Отец обещал любить его и быть рядом до тех пор, пока мир не подойдет к концу, и, быть может, чуть дольше; их больше друг у друга не было, но они были у этого, еще не отгоревшего свое, мира и у памяти. Они делили знание и неведение, прошлое и грядущее — всегда и навеки — делили кровь и еще кое-что важное. Леголас знает, пустым взором вглядываясь в чернеющий потолок: матушка с ним и по сей день, живет робкой тенью и напоминанием в его душе, сердце и плоти. Он не один, пусть их семья сломалась и рассыпалась.
Он гадает, кусая губы и не желая знать ответа, почему же, почему его nana, вслед за владыкой Орофером вернуться не пожелала, возрождаясь…
Скользит непривычная, резкая и режущая мысль, что владыка Орофер — владыка ли, без королевства и короны? Да, — отец говорил всегда, что да — и отца, быть может, знал лучше, и матушку, и Лес их. Лучше, всегда лучше — сам ведь создал, жизнь дал, взрастил. Владыка Орофер, как говорить в их народе принято было, стал когда-то всему началом и причиною.
Леголас видел в нем короля — отец держался точь-в-точь также, также голову склонял набок и взгляды такие же, студеные, равнодушные и бесконечные в своем величии бросал — пытался видеть в нем того, о ком легенды пели и отец с неохотою бывало рассказывал, но видел… Видел кого-то лицом и манерами на отца похожего, но им не являющегося. Понять это не получалось; разум отчаянно кричал, что обман это, не должно так быть… Но разве не владыка Орофер его семья, разве не его кровь течет в жилах отца и его собственных?
Леголас видит воина — уставшего, в доспехи обреченности и покоя, за которым скрывается лишь смиренное, закованного; озлобленного мужа, чья жена погибла по вине извечно презираемого и до сих пор ярко ненавидимого народца, и, кажется, совсем немного — отца, чье дитя кануло в небытие, а величайшее творением, каким стал некогда — он уверен — Лес и их королевство, ему давно уж не принадлежит, безвозвратно потерянное.
Он видит и понять может, но не желает. Не желает из детской, глупой обиды: как может кто-то столь на отца похожий им не являться? Почему чужак этот с до боли знакомым ликом — здесь, а отец, родной, настоящий — за Морем, куда ни душе его ни взгляду дороги нет? Почему отца нет ни на одном из кораблей, почему не является, явится ли вовсе?..

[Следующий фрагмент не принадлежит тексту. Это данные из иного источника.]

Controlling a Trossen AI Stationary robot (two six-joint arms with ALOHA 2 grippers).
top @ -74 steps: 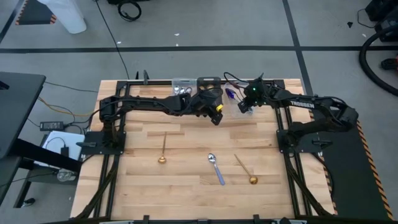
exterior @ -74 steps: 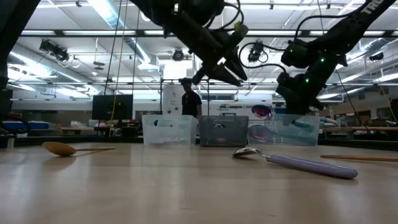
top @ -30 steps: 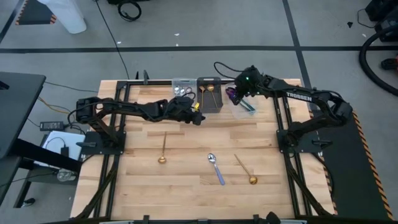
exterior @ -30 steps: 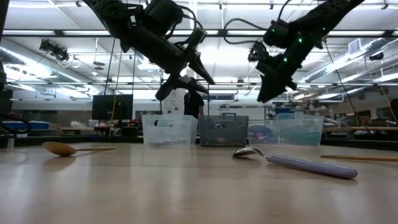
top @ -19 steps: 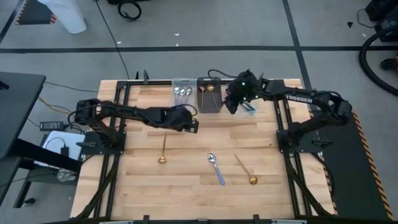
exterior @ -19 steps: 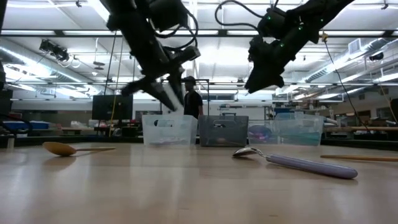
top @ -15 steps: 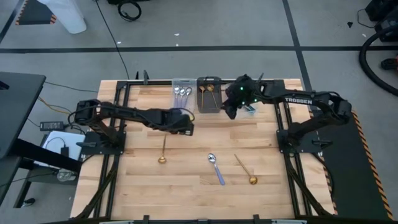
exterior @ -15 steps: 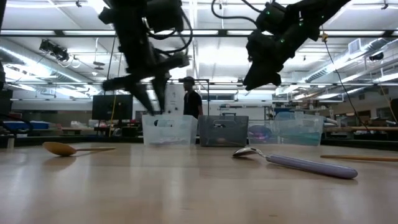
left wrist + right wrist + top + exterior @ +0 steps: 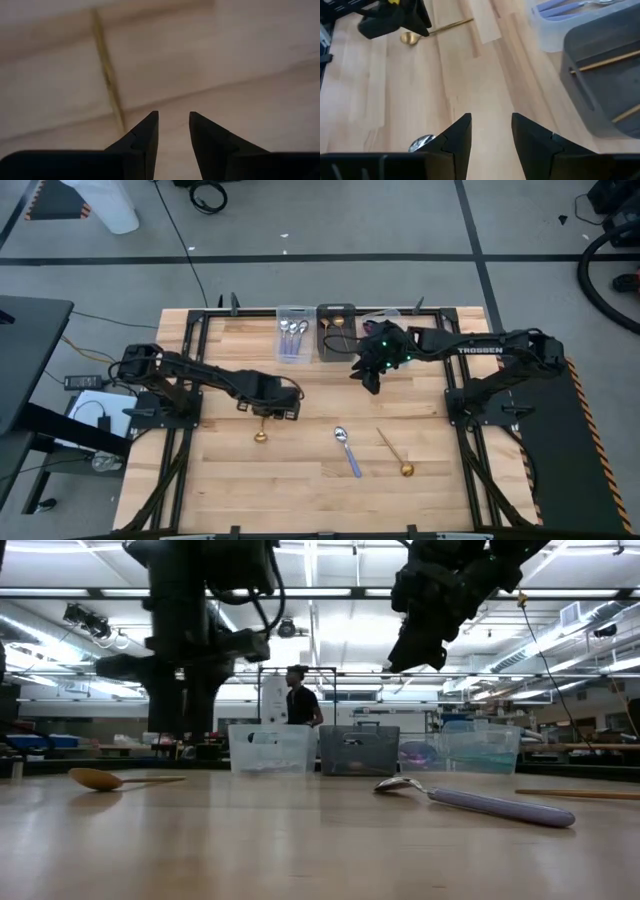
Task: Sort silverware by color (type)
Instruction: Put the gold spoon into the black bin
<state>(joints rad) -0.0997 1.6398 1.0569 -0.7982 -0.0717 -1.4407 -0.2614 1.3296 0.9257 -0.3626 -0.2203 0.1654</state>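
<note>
Three spoons lie flat on the wooden table: a gold one (image 9: 262, 423) at left, one with a silver bowl and pale purple handle (image 9: 347, 450) in the middle, and a second gold one (image 9: 393, 453) to its right. My left gripper (image 9: 273, 411) points down, open, just above the left gold spoon's handle (image 9: 107, 70), which runs beside its fingers (image 9: 144, 137). My right gripper (image 9: 369, 379) hangs open over bare wood in front of the bins, with nothing between its fingers (image 9: 456, 136). In its view the purple-handled spoon's bowl (image 9: 420, 143) is just ahead.
Three small bins stand along the far edge. A clear one (image 9: 292, 338) holds silver spoons, and a dark one (image 9: 333, 332) holds gold spoons (image 9: 604, 62). Another clear one (image 9: 555, 22) holds purple spoons. A person (image 9: 301, 700) stands in the room behind.
My left gripper has swung from in front of the bins toward the near-left and tipped from slanting to pointing down, ending over the left gold spoon. My right gripper has moved from above the far right bin toward the table's left and near side. The spoons have not moved.
</note>
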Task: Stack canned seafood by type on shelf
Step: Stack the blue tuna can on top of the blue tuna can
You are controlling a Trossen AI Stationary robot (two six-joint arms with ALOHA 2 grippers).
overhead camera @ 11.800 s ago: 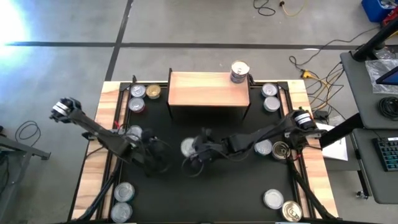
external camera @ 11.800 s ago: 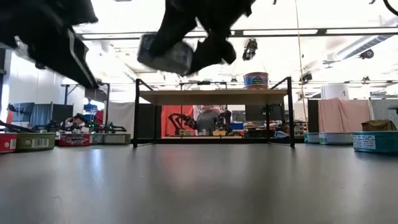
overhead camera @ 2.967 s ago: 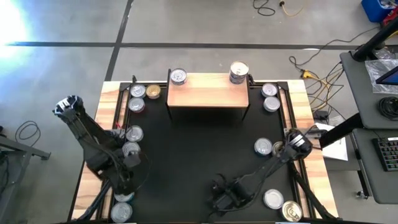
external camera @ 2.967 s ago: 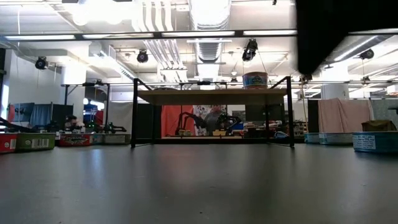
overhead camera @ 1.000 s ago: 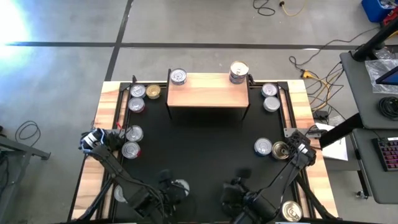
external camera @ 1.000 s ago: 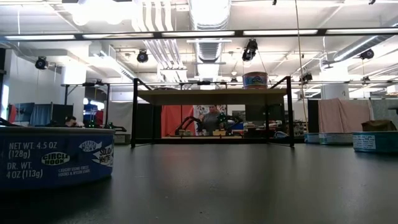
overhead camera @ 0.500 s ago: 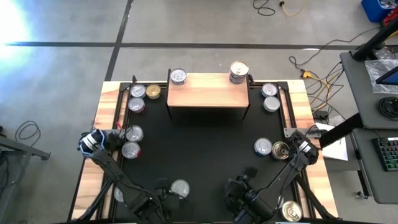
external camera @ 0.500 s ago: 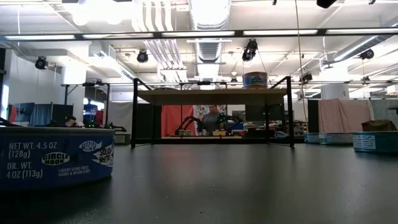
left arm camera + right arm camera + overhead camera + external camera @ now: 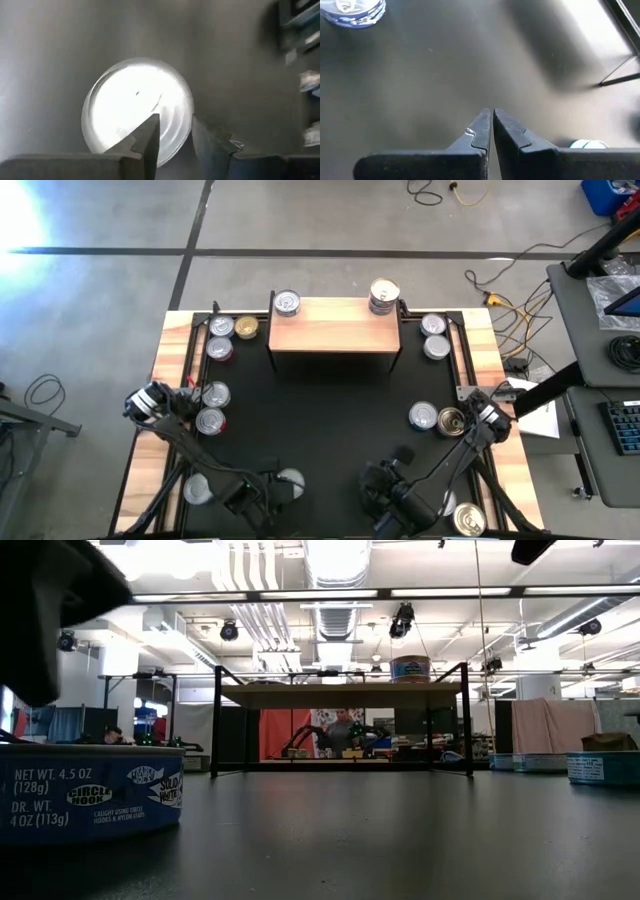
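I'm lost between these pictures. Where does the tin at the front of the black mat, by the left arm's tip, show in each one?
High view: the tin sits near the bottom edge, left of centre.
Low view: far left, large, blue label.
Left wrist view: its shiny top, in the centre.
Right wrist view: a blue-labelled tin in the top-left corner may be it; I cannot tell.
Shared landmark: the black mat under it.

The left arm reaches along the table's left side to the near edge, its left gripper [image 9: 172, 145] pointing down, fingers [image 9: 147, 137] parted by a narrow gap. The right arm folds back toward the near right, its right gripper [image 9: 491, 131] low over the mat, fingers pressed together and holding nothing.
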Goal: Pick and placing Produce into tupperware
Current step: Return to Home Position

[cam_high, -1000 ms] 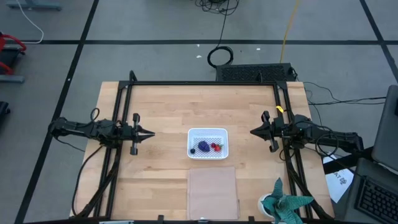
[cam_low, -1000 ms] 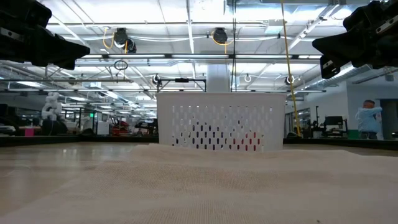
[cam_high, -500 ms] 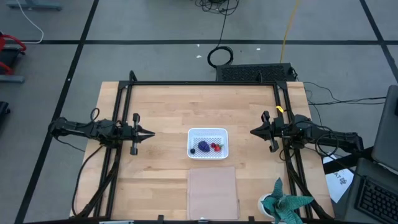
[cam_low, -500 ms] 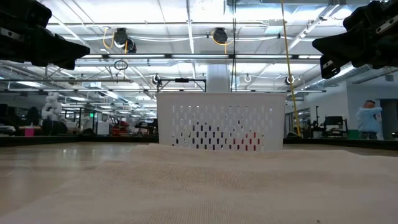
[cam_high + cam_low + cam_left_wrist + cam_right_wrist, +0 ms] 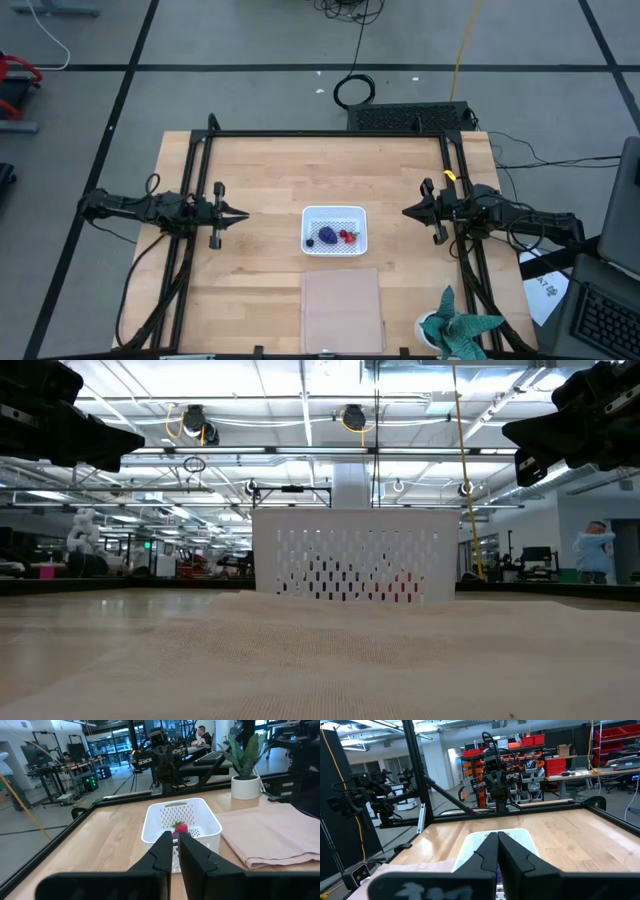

Леголас рассеянно думает, что понять родича может. Понять больные взгляды, непозволительной надежды полные, резкие речи, пошитые старой ненавистью и, быть может, ему знакомую обиду — на то, что внук явился, а не сын. Он может понять, и, разумеется, может простить глупую ссору из ничего. Станет ли? А нужно ли? Ему другое нужно, другое ищет он и желает получить; другое необходимо и предку. Ему нужен его отец; Ороферу нужен его сын.
Они семья? Связанные кровью, обрывками слухов и тем, кто был между, и остался в умирающем мире. Отец говорил ему, что семья — это всегда чуть больше, чем просто кровные узы. Есть у них это «чуть больше»? Леголас не знает — он так и не успел понять.